■ What is being asked: Given the entries that follow, write out exactly the lines starting at the one containing "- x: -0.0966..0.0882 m" and ending at the one containing "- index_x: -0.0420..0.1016", both ends included, and only those.

Data records:
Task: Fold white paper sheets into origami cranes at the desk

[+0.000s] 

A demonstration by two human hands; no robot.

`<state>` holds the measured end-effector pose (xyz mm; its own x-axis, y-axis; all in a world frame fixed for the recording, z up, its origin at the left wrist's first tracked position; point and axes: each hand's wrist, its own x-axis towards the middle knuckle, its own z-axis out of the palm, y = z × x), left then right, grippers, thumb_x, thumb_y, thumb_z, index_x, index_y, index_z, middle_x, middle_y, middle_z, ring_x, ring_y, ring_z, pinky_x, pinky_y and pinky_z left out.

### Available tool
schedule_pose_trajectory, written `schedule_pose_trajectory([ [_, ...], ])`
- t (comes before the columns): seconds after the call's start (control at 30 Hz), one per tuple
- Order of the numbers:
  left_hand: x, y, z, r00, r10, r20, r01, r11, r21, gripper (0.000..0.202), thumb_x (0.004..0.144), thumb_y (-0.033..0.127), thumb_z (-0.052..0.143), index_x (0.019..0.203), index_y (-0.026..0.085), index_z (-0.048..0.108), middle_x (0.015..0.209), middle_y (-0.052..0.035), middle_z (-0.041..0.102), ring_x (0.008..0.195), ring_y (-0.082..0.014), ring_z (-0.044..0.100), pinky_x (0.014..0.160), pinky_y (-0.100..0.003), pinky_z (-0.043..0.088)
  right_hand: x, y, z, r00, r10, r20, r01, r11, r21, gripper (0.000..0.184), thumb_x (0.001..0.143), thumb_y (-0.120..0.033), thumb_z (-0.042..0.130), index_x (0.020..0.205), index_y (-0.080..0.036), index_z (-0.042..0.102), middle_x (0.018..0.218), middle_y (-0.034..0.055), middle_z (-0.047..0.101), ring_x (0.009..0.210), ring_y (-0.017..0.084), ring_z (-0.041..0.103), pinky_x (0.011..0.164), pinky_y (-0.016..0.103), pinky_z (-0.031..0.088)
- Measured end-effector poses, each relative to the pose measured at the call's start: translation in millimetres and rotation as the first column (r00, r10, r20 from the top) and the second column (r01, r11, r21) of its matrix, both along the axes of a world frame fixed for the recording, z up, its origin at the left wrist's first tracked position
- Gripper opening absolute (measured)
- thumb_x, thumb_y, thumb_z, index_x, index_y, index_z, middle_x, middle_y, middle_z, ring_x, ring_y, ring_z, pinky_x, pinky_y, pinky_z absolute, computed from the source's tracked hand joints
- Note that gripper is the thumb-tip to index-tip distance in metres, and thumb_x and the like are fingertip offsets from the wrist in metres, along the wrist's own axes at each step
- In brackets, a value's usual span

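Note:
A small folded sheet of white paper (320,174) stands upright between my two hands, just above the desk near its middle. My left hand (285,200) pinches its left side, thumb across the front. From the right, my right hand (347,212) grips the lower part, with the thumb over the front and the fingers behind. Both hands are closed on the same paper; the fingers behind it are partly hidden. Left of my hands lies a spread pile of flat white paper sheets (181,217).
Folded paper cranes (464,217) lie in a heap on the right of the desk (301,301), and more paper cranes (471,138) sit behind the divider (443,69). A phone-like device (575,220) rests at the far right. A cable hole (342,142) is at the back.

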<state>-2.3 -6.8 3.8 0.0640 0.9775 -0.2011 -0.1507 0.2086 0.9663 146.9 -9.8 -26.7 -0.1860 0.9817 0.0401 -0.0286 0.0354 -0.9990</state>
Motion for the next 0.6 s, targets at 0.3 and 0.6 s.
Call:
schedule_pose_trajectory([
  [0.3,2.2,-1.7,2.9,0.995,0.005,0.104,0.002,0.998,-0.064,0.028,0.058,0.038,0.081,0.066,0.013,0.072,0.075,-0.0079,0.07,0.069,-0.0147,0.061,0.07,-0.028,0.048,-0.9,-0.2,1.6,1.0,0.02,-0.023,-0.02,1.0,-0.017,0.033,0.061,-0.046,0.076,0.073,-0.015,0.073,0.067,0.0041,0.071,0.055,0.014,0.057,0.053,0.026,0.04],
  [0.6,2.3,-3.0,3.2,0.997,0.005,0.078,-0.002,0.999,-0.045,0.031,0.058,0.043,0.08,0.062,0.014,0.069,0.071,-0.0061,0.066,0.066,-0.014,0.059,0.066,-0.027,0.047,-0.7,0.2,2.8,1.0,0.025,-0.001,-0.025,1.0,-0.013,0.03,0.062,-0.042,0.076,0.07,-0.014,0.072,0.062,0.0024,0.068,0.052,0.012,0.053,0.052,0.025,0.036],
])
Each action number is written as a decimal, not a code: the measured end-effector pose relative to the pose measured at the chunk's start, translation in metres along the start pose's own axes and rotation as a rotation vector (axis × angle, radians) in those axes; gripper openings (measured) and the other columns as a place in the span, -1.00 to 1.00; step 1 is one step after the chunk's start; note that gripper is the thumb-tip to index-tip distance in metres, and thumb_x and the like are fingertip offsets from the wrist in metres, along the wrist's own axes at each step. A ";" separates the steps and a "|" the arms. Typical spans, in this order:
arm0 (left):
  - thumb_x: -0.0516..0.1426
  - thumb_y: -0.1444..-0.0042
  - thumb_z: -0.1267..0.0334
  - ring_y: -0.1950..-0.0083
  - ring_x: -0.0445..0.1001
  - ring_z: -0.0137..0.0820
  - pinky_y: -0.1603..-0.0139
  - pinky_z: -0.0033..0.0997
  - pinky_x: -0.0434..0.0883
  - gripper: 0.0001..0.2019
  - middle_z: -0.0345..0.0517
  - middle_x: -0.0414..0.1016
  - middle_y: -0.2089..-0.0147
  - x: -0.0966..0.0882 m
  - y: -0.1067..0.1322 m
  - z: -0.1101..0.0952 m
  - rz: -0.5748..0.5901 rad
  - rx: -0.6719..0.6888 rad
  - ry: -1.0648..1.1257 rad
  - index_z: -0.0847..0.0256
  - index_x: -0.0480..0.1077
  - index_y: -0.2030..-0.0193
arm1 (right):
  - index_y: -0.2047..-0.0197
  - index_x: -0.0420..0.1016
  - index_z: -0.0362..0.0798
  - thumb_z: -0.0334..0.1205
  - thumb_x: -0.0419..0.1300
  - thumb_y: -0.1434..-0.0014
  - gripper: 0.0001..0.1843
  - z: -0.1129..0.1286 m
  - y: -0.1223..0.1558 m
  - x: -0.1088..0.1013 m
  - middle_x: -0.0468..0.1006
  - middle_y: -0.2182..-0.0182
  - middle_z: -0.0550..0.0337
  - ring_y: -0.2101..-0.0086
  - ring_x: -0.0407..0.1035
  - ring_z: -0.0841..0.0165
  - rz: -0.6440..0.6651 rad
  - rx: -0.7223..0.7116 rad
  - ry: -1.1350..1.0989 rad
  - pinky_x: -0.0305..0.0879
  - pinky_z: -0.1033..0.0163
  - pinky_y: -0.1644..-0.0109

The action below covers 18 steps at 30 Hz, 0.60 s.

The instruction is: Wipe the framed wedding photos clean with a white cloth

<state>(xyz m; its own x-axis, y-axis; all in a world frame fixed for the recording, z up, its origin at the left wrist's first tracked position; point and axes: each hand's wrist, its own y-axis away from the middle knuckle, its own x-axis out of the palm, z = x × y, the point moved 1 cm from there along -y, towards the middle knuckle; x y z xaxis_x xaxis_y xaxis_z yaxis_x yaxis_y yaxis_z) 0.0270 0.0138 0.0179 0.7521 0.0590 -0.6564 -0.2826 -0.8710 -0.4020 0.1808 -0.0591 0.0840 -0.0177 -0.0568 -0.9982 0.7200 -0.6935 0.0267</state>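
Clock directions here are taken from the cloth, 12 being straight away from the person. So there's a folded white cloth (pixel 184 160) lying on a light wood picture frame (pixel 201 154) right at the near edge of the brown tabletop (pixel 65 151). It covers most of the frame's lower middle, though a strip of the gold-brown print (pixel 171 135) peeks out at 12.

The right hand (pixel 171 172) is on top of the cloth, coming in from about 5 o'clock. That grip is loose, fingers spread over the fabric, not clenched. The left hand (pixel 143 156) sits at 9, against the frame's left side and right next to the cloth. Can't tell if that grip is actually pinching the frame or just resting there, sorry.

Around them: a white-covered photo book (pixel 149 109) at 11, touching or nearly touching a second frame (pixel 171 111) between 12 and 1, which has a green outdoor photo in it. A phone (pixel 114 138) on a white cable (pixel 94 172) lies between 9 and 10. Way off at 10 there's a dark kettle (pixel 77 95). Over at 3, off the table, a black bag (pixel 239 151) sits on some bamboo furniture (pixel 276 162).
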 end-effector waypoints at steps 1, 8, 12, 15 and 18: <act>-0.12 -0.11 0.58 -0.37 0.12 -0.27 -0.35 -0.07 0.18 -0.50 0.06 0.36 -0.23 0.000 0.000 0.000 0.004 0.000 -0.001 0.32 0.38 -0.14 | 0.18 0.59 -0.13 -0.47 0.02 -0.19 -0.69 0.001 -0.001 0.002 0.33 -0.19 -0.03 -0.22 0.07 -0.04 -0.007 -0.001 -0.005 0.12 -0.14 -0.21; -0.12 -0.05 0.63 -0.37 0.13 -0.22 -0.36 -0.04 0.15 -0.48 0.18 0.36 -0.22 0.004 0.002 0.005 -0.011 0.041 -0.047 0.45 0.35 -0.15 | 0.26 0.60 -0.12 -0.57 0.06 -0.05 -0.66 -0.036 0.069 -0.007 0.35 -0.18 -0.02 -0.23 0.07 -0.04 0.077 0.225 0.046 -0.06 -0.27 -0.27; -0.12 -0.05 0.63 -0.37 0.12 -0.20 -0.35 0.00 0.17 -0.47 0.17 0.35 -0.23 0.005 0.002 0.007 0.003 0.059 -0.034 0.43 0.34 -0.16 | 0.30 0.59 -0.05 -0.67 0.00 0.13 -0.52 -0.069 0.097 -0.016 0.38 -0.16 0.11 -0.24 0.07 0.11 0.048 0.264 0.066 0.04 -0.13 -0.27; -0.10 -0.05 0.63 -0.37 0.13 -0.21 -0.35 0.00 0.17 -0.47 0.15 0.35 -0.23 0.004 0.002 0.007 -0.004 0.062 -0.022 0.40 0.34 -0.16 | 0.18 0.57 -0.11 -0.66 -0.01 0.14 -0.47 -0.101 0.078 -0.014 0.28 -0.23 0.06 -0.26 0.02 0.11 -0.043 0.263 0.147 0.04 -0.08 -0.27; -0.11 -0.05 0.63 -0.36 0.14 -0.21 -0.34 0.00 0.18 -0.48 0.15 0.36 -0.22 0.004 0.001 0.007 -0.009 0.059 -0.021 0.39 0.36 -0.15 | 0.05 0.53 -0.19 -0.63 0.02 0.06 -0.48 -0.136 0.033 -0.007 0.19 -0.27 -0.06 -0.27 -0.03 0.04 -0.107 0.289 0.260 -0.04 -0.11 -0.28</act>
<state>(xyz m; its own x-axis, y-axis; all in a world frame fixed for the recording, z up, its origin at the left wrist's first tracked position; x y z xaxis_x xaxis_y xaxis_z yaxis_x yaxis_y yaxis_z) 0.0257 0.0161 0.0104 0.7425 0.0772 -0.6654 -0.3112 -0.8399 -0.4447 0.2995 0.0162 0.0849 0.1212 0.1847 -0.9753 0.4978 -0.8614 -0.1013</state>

■ Expected answer:
  - x: -0.0966..0.0882 m
  - y: -0.1067..0.1322 m
  - z: -0.1101..0.0952 m
  - rz: -0.5748..0.5901 rad
  - rx: -0.6719..0.6888 rad
  - ry: -1.0648..1.1257 rad
  - index_z: -0.0847..0.0256
  - index_x: -0.0480..0.1077
  - index_y: -0.2030..-0.0193
arm1 (right):
  - index_y: -0.2047..-0.0197
  - index_x: -0.0420..0.1016

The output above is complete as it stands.